* DATASET CONTENT *
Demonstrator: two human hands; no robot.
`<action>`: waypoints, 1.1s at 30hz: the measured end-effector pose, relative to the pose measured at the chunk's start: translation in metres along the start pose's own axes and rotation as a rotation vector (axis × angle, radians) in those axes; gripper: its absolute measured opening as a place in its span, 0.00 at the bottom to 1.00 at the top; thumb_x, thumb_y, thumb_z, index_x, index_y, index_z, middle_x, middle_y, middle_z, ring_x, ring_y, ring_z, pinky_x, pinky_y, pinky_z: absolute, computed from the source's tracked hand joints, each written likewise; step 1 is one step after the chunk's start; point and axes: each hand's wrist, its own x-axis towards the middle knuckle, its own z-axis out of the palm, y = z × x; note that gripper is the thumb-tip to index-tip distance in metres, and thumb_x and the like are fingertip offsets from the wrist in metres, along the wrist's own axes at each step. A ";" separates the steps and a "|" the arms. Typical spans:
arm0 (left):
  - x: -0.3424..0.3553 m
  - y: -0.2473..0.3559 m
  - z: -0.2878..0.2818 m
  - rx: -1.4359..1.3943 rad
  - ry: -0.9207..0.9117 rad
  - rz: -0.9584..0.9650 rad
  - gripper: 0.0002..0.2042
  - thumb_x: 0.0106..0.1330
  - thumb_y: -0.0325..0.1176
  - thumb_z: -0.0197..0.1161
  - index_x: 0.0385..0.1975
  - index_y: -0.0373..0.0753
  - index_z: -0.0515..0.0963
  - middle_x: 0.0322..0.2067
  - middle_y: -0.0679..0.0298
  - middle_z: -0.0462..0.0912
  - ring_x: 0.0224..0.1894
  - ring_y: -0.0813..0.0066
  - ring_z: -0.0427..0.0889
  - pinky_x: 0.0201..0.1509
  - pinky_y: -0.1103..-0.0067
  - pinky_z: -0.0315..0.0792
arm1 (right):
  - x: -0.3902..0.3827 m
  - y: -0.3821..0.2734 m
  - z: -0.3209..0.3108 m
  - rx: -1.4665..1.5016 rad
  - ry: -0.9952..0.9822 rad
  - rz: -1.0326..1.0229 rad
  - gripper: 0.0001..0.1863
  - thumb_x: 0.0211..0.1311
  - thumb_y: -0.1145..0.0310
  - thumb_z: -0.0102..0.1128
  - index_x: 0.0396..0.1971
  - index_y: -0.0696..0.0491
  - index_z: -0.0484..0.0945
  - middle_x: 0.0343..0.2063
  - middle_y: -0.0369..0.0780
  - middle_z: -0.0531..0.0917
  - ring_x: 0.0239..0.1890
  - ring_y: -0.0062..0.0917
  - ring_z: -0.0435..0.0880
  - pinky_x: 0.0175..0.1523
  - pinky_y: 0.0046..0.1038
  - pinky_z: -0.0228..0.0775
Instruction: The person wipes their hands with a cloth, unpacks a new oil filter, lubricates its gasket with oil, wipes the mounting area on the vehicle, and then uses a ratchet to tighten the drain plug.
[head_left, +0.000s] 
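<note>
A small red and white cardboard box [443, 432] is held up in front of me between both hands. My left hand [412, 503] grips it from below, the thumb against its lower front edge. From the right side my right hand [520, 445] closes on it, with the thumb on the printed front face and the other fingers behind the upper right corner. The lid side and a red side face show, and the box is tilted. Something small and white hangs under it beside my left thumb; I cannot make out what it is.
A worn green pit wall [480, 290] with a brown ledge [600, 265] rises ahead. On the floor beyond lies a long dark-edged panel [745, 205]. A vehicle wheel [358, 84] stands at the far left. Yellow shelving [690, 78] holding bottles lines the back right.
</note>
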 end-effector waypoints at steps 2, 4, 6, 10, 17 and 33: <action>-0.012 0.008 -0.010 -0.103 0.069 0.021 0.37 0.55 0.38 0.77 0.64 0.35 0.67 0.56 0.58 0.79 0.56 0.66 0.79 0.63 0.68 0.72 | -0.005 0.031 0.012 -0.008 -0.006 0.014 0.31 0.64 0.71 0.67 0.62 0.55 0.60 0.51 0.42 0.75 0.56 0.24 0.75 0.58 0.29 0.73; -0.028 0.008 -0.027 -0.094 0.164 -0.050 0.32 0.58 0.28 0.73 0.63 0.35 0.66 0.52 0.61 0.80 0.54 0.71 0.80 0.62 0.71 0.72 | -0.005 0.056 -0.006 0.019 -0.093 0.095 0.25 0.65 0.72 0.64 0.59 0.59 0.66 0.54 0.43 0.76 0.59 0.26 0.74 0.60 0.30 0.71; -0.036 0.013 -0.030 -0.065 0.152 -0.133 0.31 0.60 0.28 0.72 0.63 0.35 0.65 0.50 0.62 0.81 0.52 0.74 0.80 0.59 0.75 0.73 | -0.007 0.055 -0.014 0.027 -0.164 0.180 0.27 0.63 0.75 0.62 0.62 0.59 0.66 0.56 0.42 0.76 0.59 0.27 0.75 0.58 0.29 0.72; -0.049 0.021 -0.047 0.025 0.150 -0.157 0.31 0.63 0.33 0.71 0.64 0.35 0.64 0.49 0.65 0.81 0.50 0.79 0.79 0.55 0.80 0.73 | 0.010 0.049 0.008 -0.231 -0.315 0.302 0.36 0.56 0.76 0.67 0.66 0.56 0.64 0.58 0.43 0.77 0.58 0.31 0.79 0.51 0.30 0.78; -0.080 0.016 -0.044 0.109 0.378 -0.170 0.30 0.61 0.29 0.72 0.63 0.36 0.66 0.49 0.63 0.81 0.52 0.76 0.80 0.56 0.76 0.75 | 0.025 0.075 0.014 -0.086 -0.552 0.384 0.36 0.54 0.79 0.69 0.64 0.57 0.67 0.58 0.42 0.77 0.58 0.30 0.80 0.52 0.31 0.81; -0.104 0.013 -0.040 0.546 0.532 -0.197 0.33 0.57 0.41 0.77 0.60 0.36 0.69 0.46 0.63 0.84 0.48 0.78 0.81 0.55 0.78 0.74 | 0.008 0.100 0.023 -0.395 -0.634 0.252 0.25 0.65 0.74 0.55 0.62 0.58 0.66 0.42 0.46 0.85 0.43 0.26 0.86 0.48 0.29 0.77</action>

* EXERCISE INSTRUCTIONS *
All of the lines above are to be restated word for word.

* SOLUTION TO THIS EXERCISE *
Demonstrator: two human hands; no robot.
`<action>`: waypoints, 1.1s at 30hz: the measured end-effector pose, relative to the pose measured at the chunk's start: translation in metres along the start pose's own axes and rotation as a rotation vector (axis × angle, radians) in those axes; gripper: its absolute measured opening as a place in its span, 0.00 at the bottom to 1.00 at the top; thumb_x, thumb_y, thumb_z, index_x, index_y, index_z, middle_x, middle_y, middle_z, ring_x, ring_y, ring_z, pinky_x, pinky_y, pinky_z: absolute, computed from the source's tracked hand joints, each written likewise; step 1 is one step after the chunk's start; point and axes: each hand's wrist, its own x-axis towards the middle knuckle, its own z-axis out of the palm, y = z × x; note that gripper is the thumb-tip to index-tip distance in metres, and thumb_x and the like are fingertip offsets from the wrist in metres, along the wrist's own axes at each step. A ";" separates the steps and a "|" the arms. Typical spans:
arm0 (left):
  - x: -0.3424..0.3553 m
  - y: -0.2473..0.3559 m
  - z: -0.2878..0.2818 m
  - rx: -1.4359..1.3943 rad
  - ry: -0.9207..0.9117 rad
  - rz: -0.9584..0.9650 rad
  - gripper: 0.0002..0.2042
  - thumb_x: 0.0106..0.1330
  - thumb_y: -0.0325..0.1176
  - thumb_z: -0.0197..0.1161
  - index_x: 0.0385..0.1975
  - index_y: -0.0373..0.0753
  - index_z: -0.0515..0.0963
  - middle_x: 0.0322..0.2067
  - middle_y: -0.0679..0.0298
  - middle_z: -0.0462..0.0912
  - ring_x: 0.0224..0.1894
  - ring_y: -0.0813..0.0066
  - ring_z: -0.0427..0.0889
  - pinky_x: 0.0201..0.1509
  - pinky_y: -0.1103..-0.0067
  - pinky_z: -0.0315..0.0792
arm1 (right):
  - x: -0.3902..0.3827 m
  - y: -0.3821..0.2734 m
  - z: -0.3209..0.3108 m
  - rx: -1.4665..1.5016 rad
  - ry: -0.9952..0.9822 rad
  - rz: -1.0326..1.0229 rad
  - gripper: 0.0001..0.1863
  - thumb_x: 0.0211..0.1311
  - thumb_y: -0.1145..0.0310
  - thumb_z: -0.0102..0.1128
  - index_x: 0.0396..0.1971
  - index_y: -0.0696..0.0491
  - index_z: -0.0484..0.0945
  - middle_x: 0.0343..0.2063
  - middle_y: -0.0369..0.0780
  - middle_z: -0.0531..0.0917
  - ring_x: 0.0239..0.1890
  - ring_y: -0.0062..0.0917
  - ring_z: -0.0435..0.0880
  - pinky_x: 0.0175..0.1523
  - pinky_y: 0.0046..0.1038
  - pinky_z: -0.0228..0.0775
Instruction: The person wipes their hands with a cloth, unpacks a new oil filter, lubricates its gasket with oil, wipes the mounting area on the vehicle, and then uses a ratchet to tighten the drain plug.
[head_left, +0.000s] 
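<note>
A small red and white cardboard box [443, 432] is held up in front of me between both hands. My left hand [412, 503] grips it from below, the thumb against its lower front edge. From the right side my right hand [520, 445] closes on it, with the thumb on the printed front face and the other fingers behind the upper right corner. The lid side and a red side face show, and the box is tilted. Something small and white hangs under it beside my left thumb; I cannot make out what it is.
A worn green pit wall [480, 290] with a brown ledge [600, 265] rises ahead. On the floor beyond lies a long dark-edged panel [745, 205]. A vehicle wheel [358, 84] stands at the far left. Yellow shelving [690, 78] holding bottles lines the back right.
</note>
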 end-effector waypoints at steps 2, 4, 6, 10, 17 and 33: <action>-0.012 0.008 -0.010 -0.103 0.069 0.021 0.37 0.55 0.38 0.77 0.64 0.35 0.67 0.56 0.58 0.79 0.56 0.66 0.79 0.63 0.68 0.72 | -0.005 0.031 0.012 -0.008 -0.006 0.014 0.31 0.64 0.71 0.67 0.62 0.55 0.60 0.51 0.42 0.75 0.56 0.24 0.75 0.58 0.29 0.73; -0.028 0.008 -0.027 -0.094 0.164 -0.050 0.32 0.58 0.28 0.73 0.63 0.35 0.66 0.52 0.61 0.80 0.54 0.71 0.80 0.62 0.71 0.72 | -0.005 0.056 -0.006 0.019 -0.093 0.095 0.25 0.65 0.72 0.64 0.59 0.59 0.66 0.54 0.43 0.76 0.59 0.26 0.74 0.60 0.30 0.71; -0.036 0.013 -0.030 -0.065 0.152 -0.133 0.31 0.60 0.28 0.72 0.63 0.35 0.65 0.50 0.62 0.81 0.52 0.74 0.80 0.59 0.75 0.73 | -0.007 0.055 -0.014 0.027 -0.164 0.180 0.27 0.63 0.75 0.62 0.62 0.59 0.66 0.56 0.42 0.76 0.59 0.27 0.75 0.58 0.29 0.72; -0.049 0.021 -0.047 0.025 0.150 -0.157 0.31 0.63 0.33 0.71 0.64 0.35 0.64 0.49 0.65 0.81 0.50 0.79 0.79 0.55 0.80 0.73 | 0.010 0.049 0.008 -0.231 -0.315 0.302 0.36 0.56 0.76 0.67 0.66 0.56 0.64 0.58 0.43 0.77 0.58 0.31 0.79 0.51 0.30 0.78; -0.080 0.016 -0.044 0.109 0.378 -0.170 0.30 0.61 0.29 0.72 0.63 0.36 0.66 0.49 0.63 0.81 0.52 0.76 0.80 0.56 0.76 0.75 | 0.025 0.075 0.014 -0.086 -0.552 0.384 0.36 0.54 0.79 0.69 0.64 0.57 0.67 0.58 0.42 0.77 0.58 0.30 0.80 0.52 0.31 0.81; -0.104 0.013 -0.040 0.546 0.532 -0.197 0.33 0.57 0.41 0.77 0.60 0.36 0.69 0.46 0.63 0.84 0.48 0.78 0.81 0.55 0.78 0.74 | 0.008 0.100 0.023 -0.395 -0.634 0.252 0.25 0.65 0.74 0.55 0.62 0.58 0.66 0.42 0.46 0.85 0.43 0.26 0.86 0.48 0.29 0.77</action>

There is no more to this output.